I granchi sono dei gustosissimi crostacei. Quelli più grandi possono essere preparati come secondo o antipasto, mentre quelli più piccoli sono ottimi per essere utilizzati nella realizzazione di primi piatti.

Prima di procedere con la spiegazione della modalità di cottura, dedichiamo qualche riga alla scelta del prodotto da acquistare. Come ben saprete, la riuscita di un buon piatto, qualunque esso sia, dipende innanzitutto dalla qualità degli ingredienti utilizzati. Il pesce deve essere fresco, acquistato solo da pescherie di fiducia, onde evitare di incappare in spiacevoli imprevisti. Si sconsiglia di comprare granchi troppo grandi o troppo piccoli, in quanto i primi hanno la polpa a fibra grossa difficile da cucinare mentre i secondi hanno poca carne.

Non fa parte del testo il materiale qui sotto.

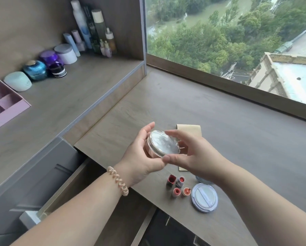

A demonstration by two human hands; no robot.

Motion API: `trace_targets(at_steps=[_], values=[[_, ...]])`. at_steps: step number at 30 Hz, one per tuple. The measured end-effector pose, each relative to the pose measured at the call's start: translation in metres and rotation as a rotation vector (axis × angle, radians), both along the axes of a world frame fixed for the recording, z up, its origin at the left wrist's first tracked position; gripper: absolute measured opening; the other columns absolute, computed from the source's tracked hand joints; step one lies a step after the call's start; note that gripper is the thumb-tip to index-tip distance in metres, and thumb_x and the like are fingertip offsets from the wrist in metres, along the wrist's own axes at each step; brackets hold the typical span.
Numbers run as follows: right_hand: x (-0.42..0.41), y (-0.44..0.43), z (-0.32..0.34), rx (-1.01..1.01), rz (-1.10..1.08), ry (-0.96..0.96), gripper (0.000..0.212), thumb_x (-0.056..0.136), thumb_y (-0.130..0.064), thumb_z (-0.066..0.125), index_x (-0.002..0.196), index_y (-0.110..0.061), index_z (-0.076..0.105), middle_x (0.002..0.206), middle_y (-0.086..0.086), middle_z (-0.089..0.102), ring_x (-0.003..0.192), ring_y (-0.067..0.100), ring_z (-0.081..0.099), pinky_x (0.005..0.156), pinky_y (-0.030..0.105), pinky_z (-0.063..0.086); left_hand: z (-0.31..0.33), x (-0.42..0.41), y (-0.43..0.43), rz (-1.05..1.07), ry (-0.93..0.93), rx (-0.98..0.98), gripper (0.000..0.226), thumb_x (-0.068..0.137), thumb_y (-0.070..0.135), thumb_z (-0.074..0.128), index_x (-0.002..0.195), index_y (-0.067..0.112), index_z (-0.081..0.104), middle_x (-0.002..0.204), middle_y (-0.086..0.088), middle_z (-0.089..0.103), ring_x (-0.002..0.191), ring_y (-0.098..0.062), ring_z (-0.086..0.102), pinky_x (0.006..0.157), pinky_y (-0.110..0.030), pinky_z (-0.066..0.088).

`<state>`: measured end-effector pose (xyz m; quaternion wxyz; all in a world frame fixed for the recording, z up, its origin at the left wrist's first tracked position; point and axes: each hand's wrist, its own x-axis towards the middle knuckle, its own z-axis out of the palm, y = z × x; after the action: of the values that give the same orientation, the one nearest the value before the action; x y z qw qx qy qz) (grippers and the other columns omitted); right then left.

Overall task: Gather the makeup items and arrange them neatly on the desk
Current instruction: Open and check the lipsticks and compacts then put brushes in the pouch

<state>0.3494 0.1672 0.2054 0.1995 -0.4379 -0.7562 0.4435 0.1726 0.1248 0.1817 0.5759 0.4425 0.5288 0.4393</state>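
I hold a round pink-gold compact (163,145) with a shiny pale lid above the grey wooden desk (237,148). My left hand (141,153) cups it from the left and below. My right hand (189,153) pinches its right side between thumb and fingers. Under my hands, near the desk's front edge, stand several small open lipsticks (178,186) in red and coral. To their right a round light-blue cushion compact (204,197) lies flat. A beige flat packet (189,129) lies on the desk behind my hands, partly hidden.
A raised shelf (65,103) on the left carries jars (65,53) and tall bottles (88,27) along its back wall, plus a pink organiser tray (4,107). A drawer (74,185) stands open below the desk's left end. A large window (237,41) runs behind the desk.
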Motion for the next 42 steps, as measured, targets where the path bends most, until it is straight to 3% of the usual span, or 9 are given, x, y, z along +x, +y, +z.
trace_targets(at_steps=[5, 13, 16, 20, 24, 32, 36, 38, 42], values=[[0.013, 0.003, -0.005, 0.107, 0.03, -0.05, 0.082, 0.06, -0.061, 0.075, 0.133, -0.032, 0.049, 0.118, -0.017, 0.055, 0.1, -0.005, 0.053, 0.088, 0.022, 0.044, 0.001, 0.011, 0.0, -0.093, 0.033, 0.012, 0.106, 0.062, -0.001, 0.077, 0.146, 0.034, 0.022, 0.133, 0.002, 0.053, 0.113, -0.008, 0.06, 0.091, -0.027, 0.05], [0.023, 0.004, -0.004, 0.292, 0.004, -0.046, 0.073, 0.062, -0.06, 0.067, 0.127, -0.027, 0.057, 0.114, -0.01, 0.053, 0.103, 0.003, 0.053, 0.089, 0.019, 0.043, -0.003, 0.025, 0.002, -0.094, -0.016, 0.022, 0.105, 0.064, 0.001, 0.077, 0.144, 0.04, 0.023, 0.131, 0.001, 0.057, 0.117, -0.013, 0.058, 0.098, -0.041, 0.047], [0.022, 0.002, -0.005, 0.387, -0.002, -0.061, 0.07, 0.062, -0.057, 0.067, 0.123, -0.023, 0.061, 0.109, -0.009, 0.055, 0.098, 0.002, 0.053, 0.084, 0.013, 0.041, -0.005, 0.027, 0.002, -0.108, -0.098, -0.055, 0.111, 0.064, -0.003, 0.075, 0.144, 0.045, 0.015, 0.132, 0.002, 0.056, 0.116, -0.011, 0.059, 0.095, -0.036, 0.05], [0.02, -0.001, -0.009, 0.424, -0.055, -0.058, 0.064, 0.062, -0.052, 0.066, 0.117, -0.02, 0.064, 0.105, -0.004, 0.056, 0.095, 0.012, 0.056, 0.082, 0.026, 0.049, -0.004, 0.024, 0.001, -0.156, -0.304, -0.21, 0.087, 0.075, -0.008, 0.067, 0.142, 0.033, 0.029, 0.13, -0.011, 0.059, 0.108, -0.025, 0.062, 0.08, -0.039, 0.056], [0.02, -0.002, -0.01, 0.396, -0.083, -0.067, 0.057, 0.063, -0.052, 0.061, 0.11, -0.02, 0.067, 0.096, -0.003, 0.055, 0.089, 0.014, 0.056, 0.079, 0.029, 0.049, 0.0, 0.028, 0.0, -0.188, -0.35, -0.247, 0.063, 0.08, -0.012, 0.061, 0.131, 0.022, 0.048, 0.12, -0.018, 0.063, 0.1, -0.028, 0.063, 0.07, -0.032, 0.058], [0.025, 0.003, -0.014, 0.268, -0.162, -0.028, 0.063, 0.065, -0.072, 0.054, 0.102, -0.024, 0.071, 0.093, -0.006, 0.058, 0.087, 0.009, 0.057, 0.077, 0.024, 0.045, -0.006, 0.039, -0.002, -0.169, -0.3, -0.279, 0.063, 0.066, -0.012, 0.057, 0.116, 0.026, 0.058, 0.094, -0.007, 0.069, 0.083, -0.024, 0.068, 0.056, -0.029, 0.054], [0.028, 0.007, -0.016, 0.078, -0.267, 0.07, 0.04, 0.068, -0.073, 0.048, 0.066, -0.036, 0.063, 0.065, -0.015, 0.056, 0.064, 0.001, 0.052, 0.061, 0.022, 0.038, -0.011, 0.043, 0.0, -0.149, -0.246, -0.315, 0.065, 0.077, -0.022, 0.044, 0.117, 0.028, 0.057, 0.097, -0.007, 0.065, 0.077, -0.02, 0.065, 0.051, -0.027, 0.05], [0.033, 0.009, -0.02, 0.011, -0.296, 0.104, 0.048, 0.07, -0.075, 0.045, 0.054, -0.03, 0.053, 0.055, -0.012, 0.046, 0.057, 0.006, 0.046, 0.056, 0.025, 0.034, -0.012, 0.046, 0.0, -0.133, -0.236, -0.328, 0.066, 0.078, -0.022, 0.042, 0.12, 0.027, 0.056, 0.098, -0.008, 0.064, 0.073, -0.019, 0.064, 0.049, -0.027, 0.048], [0.04, 0.01, -0.024, -0.123, -0.278, 0.21, 0.046, 0.065, -0.075, 0.051, 0.08, -0.034, 0.066, 0.078, -0.011, 0.066, 0.079, 0.008, 0.063, 0.076, 0.03, 0.05, -0.009, 0.052, 0.003, -0.106, -0.246, -0.346, 0.066, 0.077, -0.021, 0.04, 0.12, 0.026, 0.056, 0.102, -0.01, 0.063, 0.072, -0.019, 0.063, 0.049, -0.026, 0.047]])
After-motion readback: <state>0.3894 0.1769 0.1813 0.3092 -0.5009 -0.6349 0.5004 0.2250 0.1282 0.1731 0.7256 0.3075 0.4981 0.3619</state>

È inoltre preferibile acquistarli di genere maschile: il riconoscimento avviene attraverso l’osservazione dell’ala addominale presente sul dorso che nei maschi è di piccolissime dimensioni e a punta. Una volta acquistato, il granchio deve essere consumato in giornata. Le parti commestibili sono la polpa bianca e friabile e quella tenera e cremosa.

Granchio: come cucinarlo

Cucinarlo richiede una procedura più semplice di quello che ci si può aspettare.

Prima di tutto si sciacqua sotto l’acqua corrente, dopodiché si procede col far bollire il brodo di pesce. Versate il brodo in una pentola abbastanza capiente, portelo ad ebollizione e immergetevi il granchio intero. Lasciate cuocere per 5/6 minuti. Trascorso il tempo necessario, coprite con un coperchio e lasciate raffreddare.

Posizionate il granchio sul dorso e rimuovete le chele frontali. Afferrate le zampe e con un movimento deciso staccatele rivolgendole nel senso opposto rispetto a dove sono orientate. Aiutandovi con un coltello, sollevate l’addome e e piegatelo all’indietro fino a spezzarlo. Posizionate i pollici al centro del corpo e spingete le branchie in fuori facendole uscire dalla parte superiore del guscio.

Togliete le branchie, i polmoni, la sacca dello stomaco e con un cucchiaio prelevate la polpa cremosa, mettendola da parte. Tagliate il guscio con un coltello ed estraete la polpa bianca. Rompete le chele (potete farlo con uno schiaccianoci) e prelevate la polpa presente all’interno.

Ora potete utilizzare la polpa come meglio preferite.

Il granchio può essere cotto anche al vapore o sulla griglia, seguendo poi le stesse operazioni per estrarre la polpa.